MyUCDs & Registry
Gretchen Greene
greene at stsci.edu
Mon May 19 10:43:23 PDT 2003
If the registry is going to supply 'Subject' , i.e. keywords for
targeting specific astronomical topics, then I think it would equally
serve to provide the UCDs and their associated tags (units, type, etc.)
for refining queries.
Not to sound harsh, my only question is why do we have to consider
generating more schema files to do this? UCD's are fundamental
descriptors in my mind and could be included in the base terms as
optional elements. I guess the discretion comes from service providers
with column descriptions not mapped into UCD's?
-Gretchen
-----Original Message-----
From: Ray Plante [mailto:rplante at poplar.ncsa.uiuc.edu]
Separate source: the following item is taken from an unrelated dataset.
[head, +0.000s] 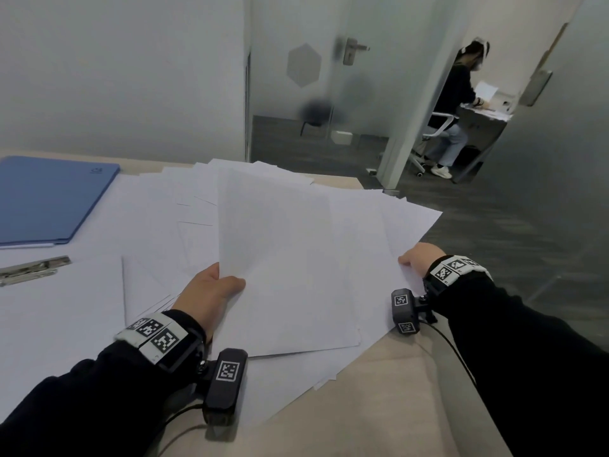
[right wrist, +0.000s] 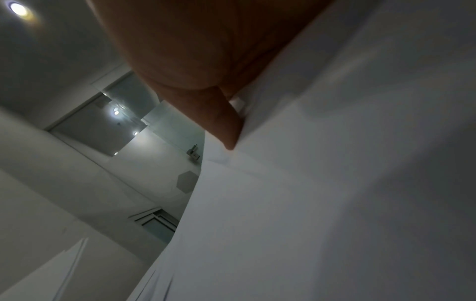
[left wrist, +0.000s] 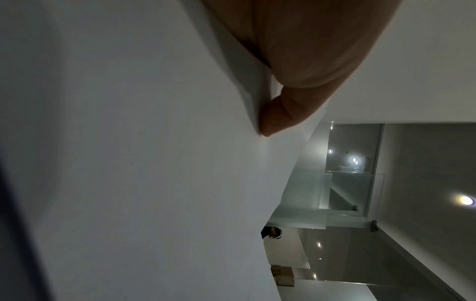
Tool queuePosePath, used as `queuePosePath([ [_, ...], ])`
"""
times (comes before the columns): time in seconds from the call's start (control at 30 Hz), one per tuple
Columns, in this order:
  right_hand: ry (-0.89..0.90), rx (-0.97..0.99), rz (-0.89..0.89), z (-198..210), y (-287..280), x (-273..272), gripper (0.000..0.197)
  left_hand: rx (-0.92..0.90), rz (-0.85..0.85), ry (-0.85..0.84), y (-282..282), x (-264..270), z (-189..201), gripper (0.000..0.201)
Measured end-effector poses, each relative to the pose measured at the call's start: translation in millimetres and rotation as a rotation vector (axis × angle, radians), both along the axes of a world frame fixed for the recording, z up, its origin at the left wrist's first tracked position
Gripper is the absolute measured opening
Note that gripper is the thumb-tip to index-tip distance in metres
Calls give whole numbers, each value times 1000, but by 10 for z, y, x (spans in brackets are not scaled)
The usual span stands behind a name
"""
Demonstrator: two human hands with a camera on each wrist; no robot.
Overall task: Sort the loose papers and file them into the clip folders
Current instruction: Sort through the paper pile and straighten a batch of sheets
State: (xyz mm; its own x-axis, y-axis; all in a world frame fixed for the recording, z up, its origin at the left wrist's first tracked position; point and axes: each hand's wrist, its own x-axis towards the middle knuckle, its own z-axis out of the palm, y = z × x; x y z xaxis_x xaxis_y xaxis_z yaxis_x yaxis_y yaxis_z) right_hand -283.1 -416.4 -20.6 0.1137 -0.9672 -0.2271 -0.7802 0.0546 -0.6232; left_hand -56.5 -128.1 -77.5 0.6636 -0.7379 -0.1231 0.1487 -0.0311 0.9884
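Head view only — blue folder (head: 49,199), metal clip (head: 33,268)

We see plain white loose papers (head: 270,245) spread over a pale beige table (head: 405,390), with a solid blue folder (head: 49,199) and a silver metal clip (head: 33,268) at the far left. Both our sleeves (head: 527,351) are black, and each wristband (head: 155,334) carries black-and-white square code patterns. Beyond, the floor (head: 494,225) is dark grey.
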Motion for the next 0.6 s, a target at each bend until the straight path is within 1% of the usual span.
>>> queuePosePath([
  [0.1,-109,141,52,-83,3,-18,40,12,3,14,-6,9,-6,31],
  [0.13,-126,122,111,-158,-44,-5,42,13,3,18,-9,17,-14,32],
  [0.17,-182,124,88,-245,-112,0,46,16,-2,16,-7,20,-12,32],
  [0.23,-121,124,132,-293,-121,29,49,29,-12,4,-9,27,-20,31],
  [0.27,-43,111,145,-264,-71,59,44,29,-14,0,-13,30,-23,31],
  [0.3,-17,106,135,-241,-39,82,42,28,-9,6,-11,30,-23,29],
  [0.4,11,43,85,-182,-20,82,47,34,6,-9,-15,25,-21,25],
  [0.43,4,13,62,-158,9,56,46,35,1,-22,-11,20,-11,25],
  [0.53,-21,-79,42,-98,97,-120,30,59,18,-60,-6,23,6,16],
  [0.6,-77,-145,29,-26,170,-293,23,95,30,-81,-14,24,29,16],
])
Sent: Monday, May 19, 2003 1:24 PM
To: ucd at ivoa.net
Cc: registry at ivoa.net
Subject: Re: MyUCDs & Registry
Hi Guys,
The current registry model allows for catalogs to be registered
individually and that the descriptions stored in the registry could
contain all the information that Patricio listed. The main question is
how fine-grained you want the registry to be and, thus, whether catalogs
are within your limit.
I think we heard at the interop meeting last week sufficient interest in
registering catalogs. So then the next step would be to model the
catalog
description, using the generic Resource metadata as a starting point.
We
would ask ourselves what additional information do we want in the
description. Column UCDs and names would be an example of that type of
information.
I'll note that in our prototype schema for describing SIA services, we
included a description of the columns returned by an image query. This
was done using the VOTable FIELD elements; thus, it included both the
local names and the UCDs (along with the IDs, type, and anything else
you
can stick in a FIELD element and its children). This could be done for
a
catalog description as well (regardless of whether it is actually
available in VOTable format).
hope this helps,
Ray
On Mon, 19 May 2003, Marco C. Leoni wrote:
>
>
> Patricio F. Ortiz wrote:
>
> >On Mon, 19 May 2003, Marco C. Leoni wrote:
> >
> >
> >>Hi Patricio,
> >> one question about the point below:
> >>
> >>
> >>
> >>> Let me include here another element before the submission of a
> >>> query to the resource handling catalogues: The registry.
> >>>
> >>> Any registry will contain metadata about the services listed,
ie,
> >>> the catalogues.
> >>> The registry would know (among other things),
> >>> - catalogueName (possibly catalogueUniqueID)
> >>> - catalogueTitle
> >>> - catalogueKeywords
> >>> - catalogueAuthor
> >>> - number of columns
> >>> - number of records
> >>> - column names, UCDs, units
> >>> - name ID,MAIN ---
> >>> - RA POS_EQ_RA,MAIN h:m:s
> >>> - Dec POS_EQ_DEC,MAIN d:m:s
> >>> ....
> >>> - Vmag PHOT_JHN_V mag
> >>> - Bmag PHOT_JHN_B mag
> >>> - z REDSHIFT ---
> >>>
> >>>
> >>>
> >>are you sure the Registry will include all these information?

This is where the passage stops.